Output the lines below exactly, please, from the first line until the line with "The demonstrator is", counting both.
── Dataset
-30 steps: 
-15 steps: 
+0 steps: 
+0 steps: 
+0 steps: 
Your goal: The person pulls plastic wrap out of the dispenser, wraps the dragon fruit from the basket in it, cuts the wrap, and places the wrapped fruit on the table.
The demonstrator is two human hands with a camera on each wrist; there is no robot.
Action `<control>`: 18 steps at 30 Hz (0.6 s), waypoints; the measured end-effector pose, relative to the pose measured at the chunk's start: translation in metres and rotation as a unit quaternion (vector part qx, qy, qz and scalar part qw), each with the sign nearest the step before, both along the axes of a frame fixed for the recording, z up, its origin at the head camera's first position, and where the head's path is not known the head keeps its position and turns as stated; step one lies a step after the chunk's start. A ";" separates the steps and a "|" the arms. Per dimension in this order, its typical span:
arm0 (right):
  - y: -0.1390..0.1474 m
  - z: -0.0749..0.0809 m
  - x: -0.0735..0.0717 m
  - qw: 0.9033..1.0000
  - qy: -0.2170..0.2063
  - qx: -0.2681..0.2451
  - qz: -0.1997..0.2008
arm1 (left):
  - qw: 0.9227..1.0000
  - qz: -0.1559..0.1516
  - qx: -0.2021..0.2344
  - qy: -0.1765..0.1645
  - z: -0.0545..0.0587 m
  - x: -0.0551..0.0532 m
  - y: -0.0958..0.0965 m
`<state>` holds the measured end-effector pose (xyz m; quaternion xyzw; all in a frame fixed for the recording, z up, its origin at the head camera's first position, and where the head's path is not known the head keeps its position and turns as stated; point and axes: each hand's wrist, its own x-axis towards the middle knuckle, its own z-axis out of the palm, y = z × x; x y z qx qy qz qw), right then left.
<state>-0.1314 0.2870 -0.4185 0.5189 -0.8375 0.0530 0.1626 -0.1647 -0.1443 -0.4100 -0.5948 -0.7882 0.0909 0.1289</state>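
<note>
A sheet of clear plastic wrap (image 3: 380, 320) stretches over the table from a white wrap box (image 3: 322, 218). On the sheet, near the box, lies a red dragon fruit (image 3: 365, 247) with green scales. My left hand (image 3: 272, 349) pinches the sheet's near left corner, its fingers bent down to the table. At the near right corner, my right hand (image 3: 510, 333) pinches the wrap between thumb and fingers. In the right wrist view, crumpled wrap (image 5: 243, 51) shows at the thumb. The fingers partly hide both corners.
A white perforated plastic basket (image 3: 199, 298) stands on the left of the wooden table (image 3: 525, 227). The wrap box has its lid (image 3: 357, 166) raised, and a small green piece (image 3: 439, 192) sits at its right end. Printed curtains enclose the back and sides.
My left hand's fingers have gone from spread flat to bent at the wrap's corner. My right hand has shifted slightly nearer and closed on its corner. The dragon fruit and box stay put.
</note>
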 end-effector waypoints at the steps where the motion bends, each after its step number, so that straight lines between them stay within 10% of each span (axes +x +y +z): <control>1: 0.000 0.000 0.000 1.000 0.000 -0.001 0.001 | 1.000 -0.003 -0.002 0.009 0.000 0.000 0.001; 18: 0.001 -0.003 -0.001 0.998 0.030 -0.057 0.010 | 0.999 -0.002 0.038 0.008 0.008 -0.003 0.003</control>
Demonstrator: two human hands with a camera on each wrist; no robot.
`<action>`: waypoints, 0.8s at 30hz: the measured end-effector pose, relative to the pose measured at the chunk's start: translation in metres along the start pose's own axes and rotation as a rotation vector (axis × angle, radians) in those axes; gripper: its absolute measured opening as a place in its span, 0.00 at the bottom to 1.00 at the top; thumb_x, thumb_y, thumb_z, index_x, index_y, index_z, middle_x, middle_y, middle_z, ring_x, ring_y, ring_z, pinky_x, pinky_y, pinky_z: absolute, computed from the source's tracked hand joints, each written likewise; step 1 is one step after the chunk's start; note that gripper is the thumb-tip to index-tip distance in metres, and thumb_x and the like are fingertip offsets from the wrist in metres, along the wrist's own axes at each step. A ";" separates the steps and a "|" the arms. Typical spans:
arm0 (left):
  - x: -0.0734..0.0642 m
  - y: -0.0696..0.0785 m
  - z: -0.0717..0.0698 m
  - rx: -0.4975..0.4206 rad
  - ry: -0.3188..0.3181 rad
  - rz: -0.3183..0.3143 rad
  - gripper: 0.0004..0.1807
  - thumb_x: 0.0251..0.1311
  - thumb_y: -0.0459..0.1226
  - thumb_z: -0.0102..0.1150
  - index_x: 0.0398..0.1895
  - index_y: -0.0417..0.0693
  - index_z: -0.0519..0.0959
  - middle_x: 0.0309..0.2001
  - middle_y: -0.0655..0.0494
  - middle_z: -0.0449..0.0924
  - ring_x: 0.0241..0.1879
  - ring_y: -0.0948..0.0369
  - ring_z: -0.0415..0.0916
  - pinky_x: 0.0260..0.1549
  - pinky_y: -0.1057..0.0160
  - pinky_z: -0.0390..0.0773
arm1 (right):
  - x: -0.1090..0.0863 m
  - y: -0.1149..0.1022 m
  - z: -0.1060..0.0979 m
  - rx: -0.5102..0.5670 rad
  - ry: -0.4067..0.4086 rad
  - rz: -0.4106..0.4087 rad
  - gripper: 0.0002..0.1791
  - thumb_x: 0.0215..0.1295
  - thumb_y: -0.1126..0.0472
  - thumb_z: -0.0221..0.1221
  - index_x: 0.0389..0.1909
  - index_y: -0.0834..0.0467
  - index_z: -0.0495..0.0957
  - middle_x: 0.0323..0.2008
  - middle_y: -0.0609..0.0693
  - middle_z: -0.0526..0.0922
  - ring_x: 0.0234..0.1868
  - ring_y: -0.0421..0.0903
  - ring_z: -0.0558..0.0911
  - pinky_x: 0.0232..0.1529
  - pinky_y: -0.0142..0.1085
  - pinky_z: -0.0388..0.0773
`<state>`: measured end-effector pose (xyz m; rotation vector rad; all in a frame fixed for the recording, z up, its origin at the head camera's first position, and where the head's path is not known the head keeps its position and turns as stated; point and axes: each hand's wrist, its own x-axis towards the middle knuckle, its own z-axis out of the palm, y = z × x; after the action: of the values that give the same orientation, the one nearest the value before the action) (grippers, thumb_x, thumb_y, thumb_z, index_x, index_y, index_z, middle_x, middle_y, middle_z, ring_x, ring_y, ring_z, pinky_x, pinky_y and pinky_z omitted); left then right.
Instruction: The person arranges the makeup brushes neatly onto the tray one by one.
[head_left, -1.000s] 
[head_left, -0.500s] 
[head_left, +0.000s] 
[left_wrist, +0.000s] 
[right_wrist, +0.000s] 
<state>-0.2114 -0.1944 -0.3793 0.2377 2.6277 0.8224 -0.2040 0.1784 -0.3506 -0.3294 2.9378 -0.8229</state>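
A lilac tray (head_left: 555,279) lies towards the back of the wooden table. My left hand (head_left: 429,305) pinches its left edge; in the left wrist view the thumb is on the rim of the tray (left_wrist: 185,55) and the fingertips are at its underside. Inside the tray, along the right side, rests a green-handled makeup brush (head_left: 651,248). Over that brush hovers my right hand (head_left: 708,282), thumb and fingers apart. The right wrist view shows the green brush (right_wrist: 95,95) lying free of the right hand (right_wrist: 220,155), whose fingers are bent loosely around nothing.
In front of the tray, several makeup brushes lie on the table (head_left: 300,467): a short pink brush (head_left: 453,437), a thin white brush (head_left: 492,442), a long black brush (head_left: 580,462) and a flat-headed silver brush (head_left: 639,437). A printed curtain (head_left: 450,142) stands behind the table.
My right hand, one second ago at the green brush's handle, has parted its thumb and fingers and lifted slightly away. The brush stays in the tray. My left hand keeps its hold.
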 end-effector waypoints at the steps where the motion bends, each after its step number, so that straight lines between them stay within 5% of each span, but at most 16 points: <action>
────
Solution for this problem —
-30 steps: 
-15 steps: 
+0 steps: 
+0 steps: 
+0 steps: 
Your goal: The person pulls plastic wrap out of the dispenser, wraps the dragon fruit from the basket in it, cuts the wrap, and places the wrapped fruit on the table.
The demonstrator is two human hands with a camera on each wrist; there is no robot.

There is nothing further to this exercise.